Another presidential anecdote is illustrative. Two years after Trump’s Bible incident, President Joe Biden gave an address to a large memorial service for police officers. In his speech he noted, in a reference to his own Catholic upbringing, that he “grew up in a neighborhood where you became a cop, a firefighter, or a priest.” Biden joked that he was not qualified for any of these roles, so he became a politician. It was seemingly a throwaway line, but underlying his quip was a common assumption animating twentieth-century religious culture in the Northeast: Catholics make good cops. Biden went on to honor fallen officers and promise that his administration would not defund police departments.Footnote 17 The former subject drew upon common civil religious sentiments, while the latter was part of Biden’s longstanding support for police and an echo of his own “law and order” politicking from the 1990s. Both worked together.

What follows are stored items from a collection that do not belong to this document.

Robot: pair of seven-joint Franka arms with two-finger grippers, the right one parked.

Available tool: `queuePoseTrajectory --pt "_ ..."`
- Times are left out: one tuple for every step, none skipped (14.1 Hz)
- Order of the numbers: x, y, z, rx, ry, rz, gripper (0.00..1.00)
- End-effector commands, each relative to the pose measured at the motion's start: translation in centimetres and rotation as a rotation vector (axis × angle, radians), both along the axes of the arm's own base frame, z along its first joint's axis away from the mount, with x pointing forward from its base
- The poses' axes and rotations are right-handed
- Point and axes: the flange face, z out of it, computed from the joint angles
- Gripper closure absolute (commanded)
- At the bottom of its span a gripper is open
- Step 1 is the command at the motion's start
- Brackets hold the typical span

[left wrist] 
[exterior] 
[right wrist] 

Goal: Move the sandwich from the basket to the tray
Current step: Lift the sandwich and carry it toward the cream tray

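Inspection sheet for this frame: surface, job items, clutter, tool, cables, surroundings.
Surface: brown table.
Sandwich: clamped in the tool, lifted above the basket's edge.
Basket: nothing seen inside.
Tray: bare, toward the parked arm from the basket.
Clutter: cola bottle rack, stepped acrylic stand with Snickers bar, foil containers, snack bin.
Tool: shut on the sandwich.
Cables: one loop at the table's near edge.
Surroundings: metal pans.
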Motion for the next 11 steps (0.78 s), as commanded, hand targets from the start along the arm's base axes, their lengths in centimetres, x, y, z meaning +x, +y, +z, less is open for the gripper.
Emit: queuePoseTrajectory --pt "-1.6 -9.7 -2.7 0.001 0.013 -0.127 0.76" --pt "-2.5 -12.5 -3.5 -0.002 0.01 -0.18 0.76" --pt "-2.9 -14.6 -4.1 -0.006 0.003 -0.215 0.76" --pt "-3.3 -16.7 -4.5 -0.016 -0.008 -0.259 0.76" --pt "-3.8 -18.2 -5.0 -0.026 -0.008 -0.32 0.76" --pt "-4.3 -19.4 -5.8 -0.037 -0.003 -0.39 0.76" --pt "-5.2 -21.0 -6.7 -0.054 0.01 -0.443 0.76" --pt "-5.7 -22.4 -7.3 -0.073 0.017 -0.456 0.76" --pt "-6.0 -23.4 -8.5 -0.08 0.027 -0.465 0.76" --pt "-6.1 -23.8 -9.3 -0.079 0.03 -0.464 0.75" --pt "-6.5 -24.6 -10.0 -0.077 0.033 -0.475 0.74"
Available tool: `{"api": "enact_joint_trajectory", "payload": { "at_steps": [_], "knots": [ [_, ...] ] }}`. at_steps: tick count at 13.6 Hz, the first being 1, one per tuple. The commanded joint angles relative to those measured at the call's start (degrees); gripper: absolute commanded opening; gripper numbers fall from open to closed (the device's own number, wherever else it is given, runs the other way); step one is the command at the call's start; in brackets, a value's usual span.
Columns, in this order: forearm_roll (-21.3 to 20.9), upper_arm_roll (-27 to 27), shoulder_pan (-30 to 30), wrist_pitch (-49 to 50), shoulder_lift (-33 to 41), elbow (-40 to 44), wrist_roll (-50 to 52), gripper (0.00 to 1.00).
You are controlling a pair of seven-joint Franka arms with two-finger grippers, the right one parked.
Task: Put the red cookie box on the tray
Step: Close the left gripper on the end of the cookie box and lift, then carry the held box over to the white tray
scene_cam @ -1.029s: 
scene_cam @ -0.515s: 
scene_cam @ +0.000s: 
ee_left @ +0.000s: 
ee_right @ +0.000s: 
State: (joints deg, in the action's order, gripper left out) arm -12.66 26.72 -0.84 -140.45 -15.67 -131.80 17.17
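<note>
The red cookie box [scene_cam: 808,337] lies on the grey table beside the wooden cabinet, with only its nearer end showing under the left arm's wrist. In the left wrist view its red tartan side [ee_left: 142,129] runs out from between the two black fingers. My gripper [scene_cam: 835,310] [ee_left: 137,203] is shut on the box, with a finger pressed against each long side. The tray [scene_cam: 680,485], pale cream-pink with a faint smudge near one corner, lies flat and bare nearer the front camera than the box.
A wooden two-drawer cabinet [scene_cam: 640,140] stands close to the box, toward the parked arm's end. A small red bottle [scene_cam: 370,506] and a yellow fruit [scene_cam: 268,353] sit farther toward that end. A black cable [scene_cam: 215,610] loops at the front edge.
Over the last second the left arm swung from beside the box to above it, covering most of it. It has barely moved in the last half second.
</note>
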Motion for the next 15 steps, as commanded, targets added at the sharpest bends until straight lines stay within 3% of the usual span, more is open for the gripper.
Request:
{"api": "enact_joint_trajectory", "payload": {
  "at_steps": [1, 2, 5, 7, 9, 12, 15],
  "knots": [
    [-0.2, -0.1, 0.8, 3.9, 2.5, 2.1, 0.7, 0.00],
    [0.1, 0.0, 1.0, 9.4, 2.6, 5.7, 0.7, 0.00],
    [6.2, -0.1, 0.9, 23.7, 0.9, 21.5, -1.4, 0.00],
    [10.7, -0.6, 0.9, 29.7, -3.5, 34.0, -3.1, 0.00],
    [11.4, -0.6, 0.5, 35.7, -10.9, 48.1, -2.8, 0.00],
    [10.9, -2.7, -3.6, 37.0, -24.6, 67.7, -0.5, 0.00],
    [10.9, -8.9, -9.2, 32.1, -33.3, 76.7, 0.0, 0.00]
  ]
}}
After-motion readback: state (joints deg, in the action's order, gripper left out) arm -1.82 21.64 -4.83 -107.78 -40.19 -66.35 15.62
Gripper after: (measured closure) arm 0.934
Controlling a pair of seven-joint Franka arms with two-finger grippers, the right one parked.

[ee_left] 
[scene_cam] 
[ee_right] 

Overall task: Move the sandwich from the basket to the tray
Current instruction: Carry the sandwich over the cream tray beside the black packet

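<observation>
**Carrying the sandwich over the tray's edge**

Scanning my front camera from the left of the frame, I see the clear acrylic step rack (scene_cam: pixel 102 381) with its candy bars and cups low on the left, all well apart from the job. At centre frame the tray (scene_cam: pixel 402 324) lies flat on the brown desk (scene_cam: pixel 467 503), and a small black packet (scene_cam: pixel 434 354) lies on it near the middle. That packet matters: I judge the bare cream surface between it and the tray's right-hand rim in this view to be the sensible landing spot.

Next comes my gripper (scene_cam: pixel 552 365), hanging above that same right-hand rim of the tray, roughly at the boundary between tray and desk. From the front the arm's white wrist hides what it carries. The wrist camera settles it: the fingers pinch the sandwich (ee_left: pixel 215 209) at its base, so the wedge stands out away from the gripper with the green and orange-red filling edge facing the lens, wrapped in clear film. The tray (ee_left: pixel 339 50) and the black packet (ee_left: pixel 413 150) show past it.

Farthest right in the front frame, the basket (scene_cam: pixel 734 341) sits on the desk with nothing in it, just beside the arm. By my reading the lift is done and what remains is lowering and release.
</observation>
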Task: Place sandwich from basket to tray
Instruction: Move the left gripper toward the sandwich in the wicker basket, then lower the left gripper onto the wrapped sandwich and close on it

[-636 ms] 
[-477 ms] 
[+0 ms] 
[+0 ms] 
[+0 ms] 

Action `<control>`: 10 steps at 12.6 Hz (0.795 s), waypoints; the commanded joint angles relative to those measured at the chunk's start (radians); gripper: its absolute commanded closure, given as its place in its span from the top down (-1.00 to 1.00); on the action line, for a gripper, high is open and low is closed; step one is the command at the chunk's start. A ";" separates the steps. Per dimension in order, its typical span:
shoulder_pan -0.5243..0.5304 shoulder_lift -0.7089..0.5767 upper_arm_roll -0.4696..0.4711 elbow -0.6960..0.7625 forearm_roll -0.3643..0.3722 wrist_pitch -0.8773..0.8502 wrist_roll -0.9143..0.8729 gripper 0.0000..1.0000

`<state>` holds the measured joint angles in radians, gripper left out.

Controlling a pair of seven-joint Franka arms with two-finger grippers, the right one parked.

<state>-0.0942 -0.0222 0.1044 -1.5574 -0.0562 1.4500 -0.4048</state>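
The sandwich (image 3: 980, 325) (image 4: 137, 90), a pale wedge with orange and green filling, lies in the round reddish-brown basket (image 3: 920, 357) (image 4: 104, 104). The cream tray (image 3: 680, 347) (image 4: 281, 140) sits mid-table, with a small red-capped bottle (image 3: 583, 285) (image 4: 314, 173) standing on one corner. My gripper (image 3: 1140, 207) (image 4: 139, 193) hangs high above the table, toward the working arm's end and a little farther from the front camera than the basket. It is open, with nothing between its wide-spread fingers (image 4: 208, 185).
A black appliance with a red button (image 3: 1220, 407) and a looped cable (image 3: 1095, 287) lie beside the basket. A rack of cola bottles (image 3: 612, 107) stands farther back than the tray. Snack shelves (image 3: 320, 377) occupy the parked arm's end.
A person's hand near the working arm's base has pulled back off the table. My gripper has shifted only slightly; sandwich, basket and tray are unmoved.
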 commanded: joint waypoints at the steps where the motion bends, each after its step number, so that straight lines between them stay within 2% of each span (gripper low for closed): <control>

It is easy to see Trump’s Bible and Biden’s joke as trivia or, well, jokes. But, with Jon Butler as a continuing inspiration, these are the kinds of stories I hope future scholars will attend to, not as jack-in-the-box phenomena, but as invitations to go deeper. In doing so, we might come to understand the power of these symbols and the flexible persistence of the varieties of American religiosity, law, and order.